▸ **EXERCISE INSTRUCTIONS**
Every line of the material must be given again verbatim. Skip the images.

▸ **INFORMATION SHOWN**
↓

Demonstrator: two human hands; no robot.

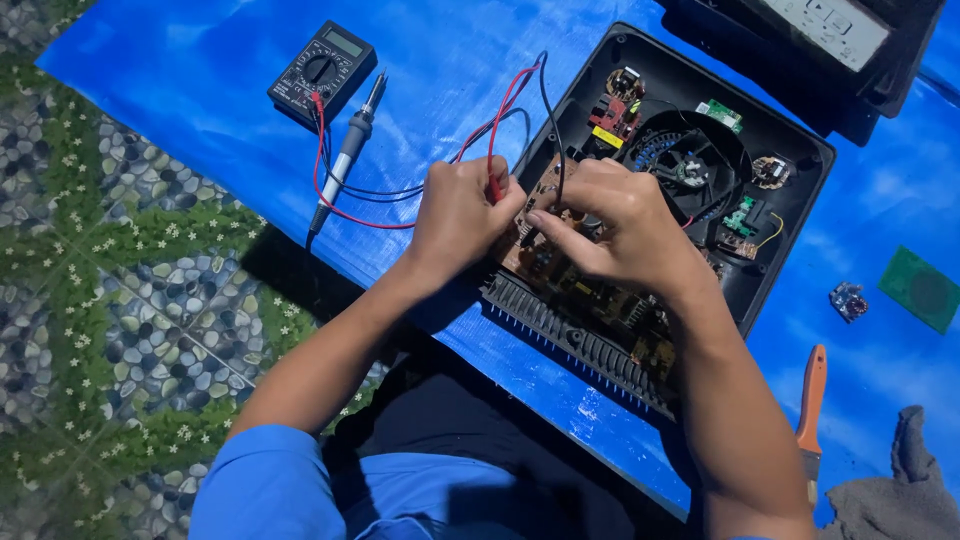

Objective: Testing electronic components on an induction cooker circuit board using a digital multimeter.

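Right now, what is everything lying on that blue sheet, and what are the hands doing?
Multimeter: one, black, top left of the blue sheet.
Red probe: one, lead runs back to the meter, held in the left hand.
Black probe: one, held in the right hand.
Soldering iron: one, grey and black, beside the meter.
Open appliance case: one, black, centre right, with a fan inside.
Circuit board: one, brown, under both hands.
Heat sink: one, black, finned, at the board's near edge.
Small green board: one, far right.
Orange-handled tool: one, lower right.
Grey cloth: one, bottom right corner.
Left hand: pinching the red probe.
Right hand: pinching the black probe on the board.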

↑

▸ **SOLUTION TO THIS PROBLEM**
Demonstrator: two human hands; no robot.


Objective: Testing electronic components on an induction cooker circuit board using a digital multimeter.

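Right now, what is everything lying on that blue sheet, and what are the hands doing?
Multimeter: one, black, top left of the blue sheet.
Red probe: one, lead runs back to the meter, held in the left hand.
Black probe: one, held in the right hand.
Soldering iron: one, grey and black, beside the meter.
Open appliance case: one, black, centre right, with a fan inside.
Circuit board: one, brown, under both hands.
Heat sink: one, black, finned, at the board's near edge.
Small green board: one, far right.
Orange-handled tool: one, lower right.
Grey cloth: one, bottom right corner.
Left hand: pinching the red probe.
Right hand: pinching the black probe on the board.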

This answer has no further content.